About this exercise
For the entries that follow, retype exactly the lines from the one containing "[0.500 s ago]" to the one containing "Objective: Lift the", inclusive, and only those. Images stay out of the copy.
★ ★ ★ ★ ★ ★ ★
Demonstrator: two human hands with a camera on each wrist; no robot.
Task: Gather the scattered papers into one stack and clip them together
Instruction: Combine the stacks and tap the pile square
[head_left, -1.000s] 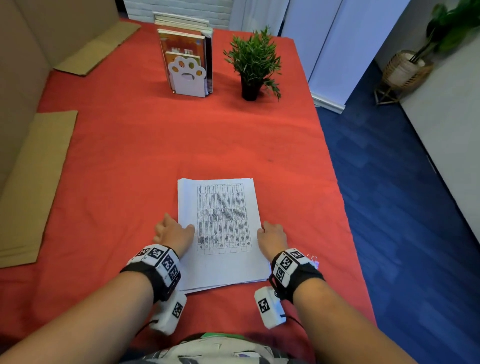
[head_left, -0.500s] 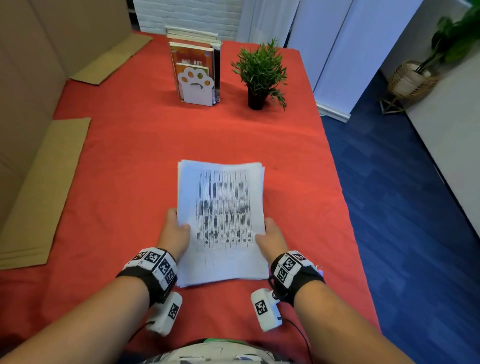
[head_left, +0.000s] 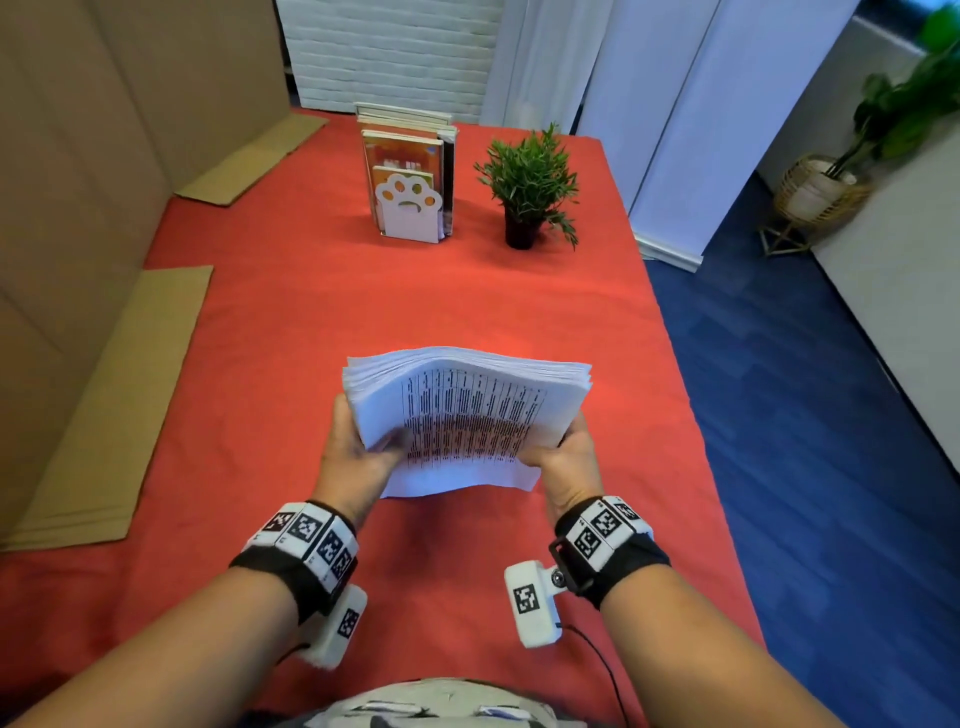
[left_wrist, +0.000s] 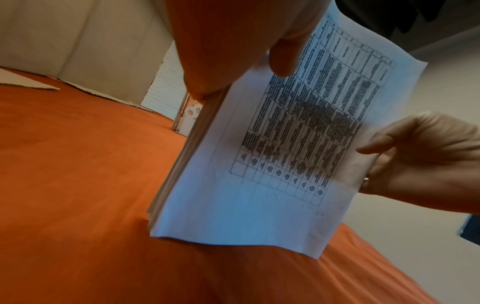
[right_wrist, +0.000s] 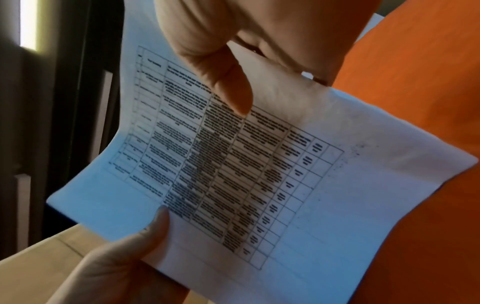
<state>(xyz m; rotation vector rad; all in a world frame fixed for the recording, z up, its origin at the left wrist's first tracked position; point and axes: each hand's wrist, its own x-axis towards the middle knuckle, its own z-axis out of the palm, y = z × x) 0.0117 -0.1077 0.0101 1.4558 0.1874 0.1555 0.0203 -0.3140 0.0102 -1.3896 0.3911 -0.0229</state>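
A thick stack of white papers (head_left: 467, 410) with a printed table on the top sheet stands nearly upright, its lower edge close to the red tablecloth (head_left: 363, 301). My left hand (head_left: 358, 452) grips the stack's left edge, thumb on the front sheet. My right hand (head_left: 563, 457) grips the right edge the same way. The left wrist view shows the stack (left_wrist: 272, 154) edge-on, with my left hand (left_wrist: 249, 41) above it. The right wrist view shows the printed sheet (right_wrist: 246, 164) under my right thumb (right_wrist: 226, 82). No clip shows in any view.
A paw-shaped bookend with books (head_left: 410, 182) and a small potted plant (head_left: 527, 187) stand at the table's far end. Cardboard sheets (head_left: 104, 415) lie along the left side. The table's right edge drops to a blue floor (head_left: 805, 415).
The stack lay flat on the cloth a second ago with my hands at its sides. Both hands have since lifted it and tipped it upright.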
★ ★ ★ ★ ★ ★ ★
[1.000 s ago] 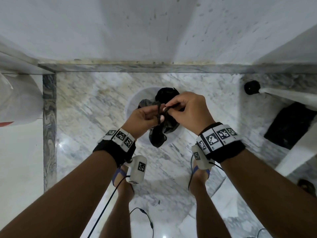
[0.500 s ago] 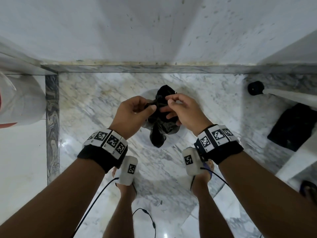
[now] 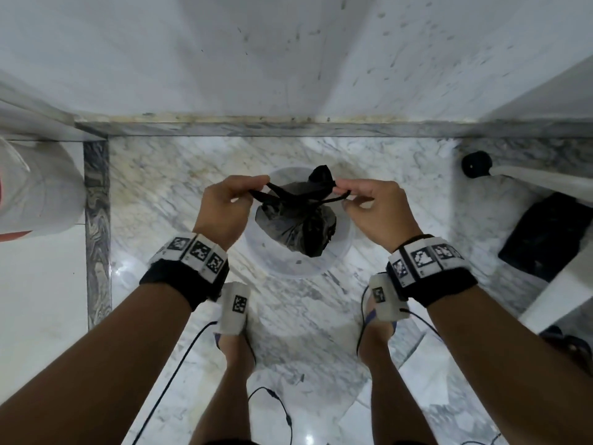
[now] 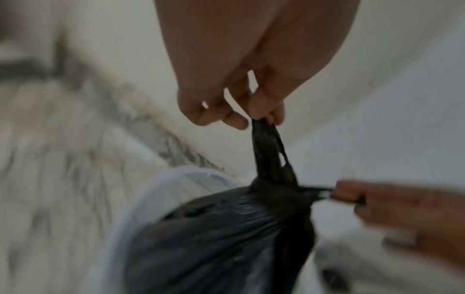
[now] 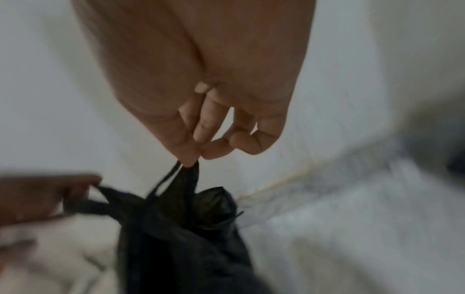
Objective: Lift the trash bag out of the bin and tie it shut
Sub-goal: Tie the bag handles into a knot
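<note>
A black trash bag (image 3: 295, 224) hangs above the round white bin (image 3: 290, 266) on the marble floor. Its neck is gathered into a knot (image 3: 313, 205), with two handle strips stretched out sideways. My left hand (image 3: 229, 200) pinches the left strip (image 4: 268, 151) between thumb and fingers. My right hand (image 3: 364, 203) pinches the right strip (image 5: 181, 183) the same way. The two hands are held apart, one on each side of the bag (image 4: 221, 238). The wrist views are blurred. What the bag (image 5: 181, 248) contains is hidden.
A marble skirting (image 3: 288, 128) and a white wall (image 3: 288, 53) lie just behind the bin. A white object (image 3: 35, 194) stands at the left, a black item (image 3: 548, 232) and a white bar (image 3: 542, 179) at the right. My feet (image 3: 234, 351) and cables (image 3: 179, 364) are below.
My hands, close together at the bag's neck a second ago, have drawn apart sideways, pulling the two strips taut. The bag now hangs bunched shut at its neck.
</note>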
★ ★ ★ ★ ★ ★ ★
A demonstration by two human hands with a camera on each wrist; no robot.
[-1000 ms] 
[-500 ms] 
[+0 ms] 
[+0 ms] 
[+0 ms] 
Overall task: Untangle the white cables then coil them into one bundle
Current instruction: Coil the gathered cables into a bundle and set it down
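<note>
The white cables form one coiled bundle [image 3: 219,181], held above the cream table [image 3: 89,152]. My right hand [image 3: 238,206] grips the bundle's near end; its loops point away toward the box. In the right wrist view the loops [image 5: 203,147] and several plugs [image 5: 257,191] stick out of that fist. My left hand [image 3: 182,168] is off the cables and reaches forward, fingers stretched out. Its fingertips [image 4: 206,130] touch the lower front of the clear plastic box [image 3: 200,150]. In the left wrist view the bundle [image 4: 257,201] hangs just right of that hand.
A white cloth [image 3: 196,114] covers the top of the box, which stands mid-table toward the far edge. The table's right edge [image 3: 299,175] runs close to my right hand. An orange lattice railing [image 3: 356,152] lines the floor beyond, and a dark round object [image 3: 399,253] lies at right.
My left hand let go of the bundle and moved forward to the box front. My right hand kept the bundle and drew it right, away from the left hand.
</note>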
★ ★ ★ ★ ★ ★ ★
Exercise answer
[0.500 s ago] 
[now] 
[now] 
[now] 
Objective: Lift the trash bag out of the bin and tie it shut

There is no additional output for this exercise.